Jean-Pierre Deffieux, psychiatre à Bordeaux, psychanalyste, membre de l ‘Ecole de la Cause freudienne et de l’Association Mondiale de Psychanalyse, enseignant et coresponsable de la section clinique de Bordeaux, répond aux questions de Françoise Haccoun, enseignante de la section clinique d ‘Aix-Marseille.
- Que vous évoque ce thème du colloque nouage psychiatrie/psychanalyse, en lien avec votre pratique ?
Ma pratique institutionnelle ne pouvait pas s’envisager sans un lien étroit entre psychiatrie et psychanalyse. Quand on a fait une analyse, la pratique que l’on a de de la psychiatrie est forcément orientée par l’expérience que l’on a, de sa cure. C’est pourquoi il serait essentiel que des analystes continuent à exercer la psychiatrie et que des psychiatres s’engagent dans une cure.
Comment faire un diagnostic de psychose sans l’apport de Lacan ? Comment saisir le sens de la dépression et du suicide sans les appuis théoriques de la psychanalyse ? Comment entendre le discours du patient sans avoir fait une cure ?
N’oublions jamais la place que prend l’analyste dans le symptôme analytique lui-même. La psychiatrie a longtemps pris en compte cette dimension pour désormais l’ignorer, la bafouer, voire l’anéantir.
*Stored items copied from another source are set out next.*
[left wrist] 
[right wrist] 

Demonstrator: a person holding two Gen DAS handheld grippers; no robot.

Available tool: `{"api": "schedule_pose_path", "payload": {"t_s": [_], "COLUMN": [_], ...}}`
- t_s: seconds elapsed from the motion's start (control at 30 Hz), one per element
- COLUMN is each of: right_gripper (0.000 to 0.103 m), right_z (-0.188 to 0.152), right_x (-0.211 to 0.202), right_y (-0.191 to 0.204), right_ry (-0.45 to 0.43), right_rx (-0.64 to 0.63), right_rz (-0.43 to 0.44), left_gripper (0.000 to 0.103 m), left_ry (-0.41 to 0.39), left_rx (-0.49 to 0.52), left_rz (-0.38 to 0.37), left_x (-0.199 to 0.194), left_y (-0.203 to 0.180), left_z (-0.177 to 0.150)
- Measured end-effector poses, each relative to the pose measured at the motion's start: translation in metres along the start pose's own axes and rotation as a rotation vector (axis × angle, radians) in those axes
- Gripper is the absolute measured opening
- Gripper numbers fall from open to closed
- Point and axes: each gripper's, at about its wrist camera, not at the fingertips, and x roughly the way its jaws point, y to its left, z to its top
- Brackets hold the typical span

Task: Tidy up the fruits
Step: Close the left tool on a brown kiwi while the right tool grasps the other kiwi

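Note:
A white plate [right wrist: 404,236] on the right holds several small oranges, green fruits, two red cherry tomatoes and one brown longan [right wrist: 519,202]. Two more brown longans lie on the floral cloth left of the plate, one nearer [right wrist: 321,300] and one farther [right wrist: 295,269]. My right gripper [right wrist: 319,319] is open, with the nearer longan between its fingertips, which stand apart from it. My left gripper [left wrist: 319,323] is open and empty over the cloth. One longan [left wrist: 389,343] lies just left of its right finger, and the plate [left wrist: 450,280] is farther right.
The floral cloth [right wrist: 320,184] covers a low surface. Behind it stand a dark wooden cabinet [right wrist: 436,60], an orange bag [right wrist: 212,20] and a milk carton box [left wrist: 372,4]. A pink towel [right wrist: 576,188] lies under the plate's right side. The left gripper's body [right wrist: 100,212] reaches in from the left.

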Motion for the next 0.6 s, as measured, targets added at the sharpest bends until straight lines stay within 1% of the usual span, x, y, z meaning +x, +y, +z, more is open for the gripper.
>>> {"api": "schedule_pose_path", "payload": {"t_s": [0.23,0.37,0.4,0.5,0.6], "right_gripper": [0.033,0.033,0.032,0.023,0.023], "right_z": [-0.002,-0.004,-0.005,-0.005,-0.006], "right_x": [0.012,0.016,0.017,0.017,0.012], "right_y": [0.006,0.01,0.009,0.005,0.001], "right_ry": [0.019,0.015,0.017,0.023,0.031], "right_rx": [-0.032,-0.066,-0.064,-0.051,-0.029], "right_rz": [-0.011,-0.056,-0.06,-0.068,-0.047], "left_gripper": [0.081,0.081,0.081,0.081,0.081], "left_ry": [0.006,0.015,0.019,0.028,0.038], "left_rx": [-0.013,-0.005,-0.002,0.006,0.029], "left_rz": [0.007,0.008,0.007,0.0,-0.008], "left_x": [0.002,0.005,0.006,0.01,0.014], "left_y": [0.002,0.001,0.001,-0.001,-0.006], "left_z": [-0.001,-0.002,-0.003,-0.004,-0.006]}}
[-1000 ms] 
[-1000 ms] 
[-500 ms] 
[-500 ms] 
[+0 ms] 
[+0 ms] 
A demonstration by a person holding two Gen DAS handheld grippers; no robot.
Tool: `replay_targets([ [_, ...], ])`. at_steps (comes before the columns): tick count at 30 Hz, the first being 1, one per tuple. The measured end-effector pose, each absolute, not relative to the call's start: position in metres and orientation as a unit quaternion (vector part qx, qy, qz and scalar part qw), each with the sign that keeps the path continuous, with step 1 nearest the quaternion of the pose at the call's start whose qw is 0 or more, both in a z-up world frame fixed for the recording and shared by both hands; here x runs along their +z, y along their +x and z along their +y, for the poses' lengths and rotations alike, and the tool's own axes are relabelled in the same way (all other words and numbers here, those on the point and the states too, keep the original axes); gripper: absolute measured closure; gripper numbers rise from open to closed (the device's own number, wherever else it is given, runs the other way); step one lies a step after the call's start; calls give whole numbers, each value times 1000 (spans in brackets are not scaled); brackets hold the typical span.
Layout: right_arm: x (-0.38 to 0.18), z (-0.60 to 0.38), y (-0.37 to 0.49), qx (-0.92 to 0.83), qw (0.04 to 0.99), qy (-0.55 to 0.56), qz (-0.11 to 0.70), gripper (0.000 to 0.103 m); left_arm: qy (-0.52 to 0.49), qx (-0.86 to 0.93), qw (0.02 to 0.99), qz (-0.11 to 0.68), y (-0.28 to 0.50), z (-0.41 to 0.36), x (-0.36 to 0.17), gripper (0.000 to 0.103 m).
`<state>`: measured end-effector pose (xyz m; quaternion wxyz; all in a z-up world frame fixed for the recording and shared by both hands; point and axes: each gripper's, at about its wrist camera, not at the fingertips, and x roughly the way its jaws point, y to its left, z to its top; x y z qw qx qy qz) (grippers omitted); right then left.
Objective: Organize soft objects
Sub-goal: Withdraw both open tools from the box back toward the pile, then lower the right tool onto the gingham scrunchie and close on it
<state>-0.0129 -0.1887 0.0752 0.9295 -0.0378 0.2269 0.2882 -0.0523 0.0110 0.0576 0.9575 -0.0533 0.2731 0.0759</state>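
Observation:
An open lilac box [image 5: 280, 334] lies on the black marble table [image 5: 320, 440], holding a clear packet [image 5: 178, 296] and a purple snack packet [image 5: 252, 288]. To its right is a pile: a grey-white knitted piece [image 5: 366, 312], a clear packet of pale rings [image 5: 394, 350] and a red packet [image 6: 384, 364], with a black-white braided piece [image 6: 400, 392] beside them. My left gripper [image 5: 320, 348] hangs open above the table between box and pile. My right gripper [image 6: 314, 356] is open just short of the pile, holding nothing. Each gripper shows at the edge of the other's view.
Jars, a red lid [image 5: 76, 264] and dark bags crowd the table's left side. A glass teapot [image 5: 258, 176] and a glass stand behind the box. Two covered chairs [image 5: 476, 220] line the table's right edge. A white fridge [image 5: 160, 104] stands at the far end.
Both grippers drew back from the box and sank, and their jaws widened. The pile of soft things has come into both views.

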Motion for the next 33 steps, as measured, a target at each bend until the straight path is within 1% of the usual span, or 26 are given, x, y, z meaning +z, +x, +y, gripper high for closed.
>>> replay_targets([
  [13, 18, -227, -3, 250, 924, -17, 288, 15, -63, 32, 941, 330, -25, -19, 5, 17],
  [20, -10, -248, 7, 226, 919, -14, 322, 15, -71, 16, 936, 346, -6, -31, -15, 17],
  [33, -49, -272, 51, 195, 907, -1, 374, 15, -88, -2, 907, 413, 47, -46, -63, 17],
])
Renier la psychanalyse, c’est vouer la psychiatrie à une médecine comme une autre, c’est vouloir établir un diagnostic « objectif » à partir des moyens « modernes » : codage, chiffrages, statistiques, évaluation. Renier la psychanalyse dans son lien à la psychiatrie, c’est déshumaniser la psychiatrie, c’est la couper de la dimension de la parole et du langage par une pseudo scientificité.
- Aujourd’hui, les symptômes sont considérés comme des troubles à éradiquer, l’observable et le quantifiable, le tout neuro comme on dit, prennent le pas sur la dimension subjective. Que faire selon vous pour préserver nos trésors cliniques ?
La clinique psychiatrique ne survivra pas au refus majeur de la psychanalyse, opéré par ses tenants contemporains.
Pour préserver nos trésors cliniques, si c’est encore possible, il serait d’abord souhaitable que les jeunes psychiatres s’engagent dans une cure analytique pour avoir le désir décidé de continuer à faire vivre ce discours dans nos sociétés. Même si les voies du savoir officiel, universitaire, psychiatrique et autres veulent anéantir cette richesse de notre pensée, il y aura toujours des humains pour s’y référer, pour y croire et s‘engager dans une cure. Un retour à l’avant-Freud n’est pas possible. L’inconscient est « vérité ». C’est pourquoi d’ailleurs beaucoup s’emploient à le détruire. Nous devons donc nous maintenir en résistance.
3. La clinique disait Lacan est « le réel en tant qu’il est l’impossible à supporter ». Un petit commentaire en lien avec votre formation de psychiatre et à l’usage des psychiatres de terrain ?
C’est à partir de l’institution psychiatrique que je répondrai à cette question. Le réel comme impossible à supporter, certes ! Mais faut-il encore consentir à s’y confronter ! C’est pour cela qu’on s’engage dans une analyse (souvent sans le savoir).
La psychanalyse est ce moyen qui permet au psychiatre de compter avec le réel de la clinique, ce qui ne veut pas dire pouvoir le supporter mais croire à l’intérêt majeur de s’orienter du réel dans sa pratique. Sans la psychanalyse, la psychiatrie contemporaine a trouvé à éviter le réel par le calcul, pour le pire. Chiffrer n’est pas parler, c’est tuer la pensée, c’est vouloir contourner le réel par une pseudo solution qui évite de rencontrer l’Autre.
La psychiatrie, si elle veut rester vivante, doit tenir compte de la parole et du transfert.
Le lien, Docteurs, le lien ! Guidez, accompagnez, soutenez, bordez, dites « non » quand le patient se met en danger ou met en danger l’autre, cela ne veut pas dire, bien sûr, ne décider de rien, mais décider avec le consentement du patient, la parole et la patience y sont des aides précieuses ; mais avant tout laissez sa chance au sujet, même si cela prend du temps et demande une grande tolérance. Ne décidez pas pour lui. Le savoir psychiatrique est limité, restez modestes.
Ne sombrez pas dans cette maîtrise de l’autre (accusatif) en voulant ignorer sa singularité et n’écrasez pas le précieux de son imprévisible.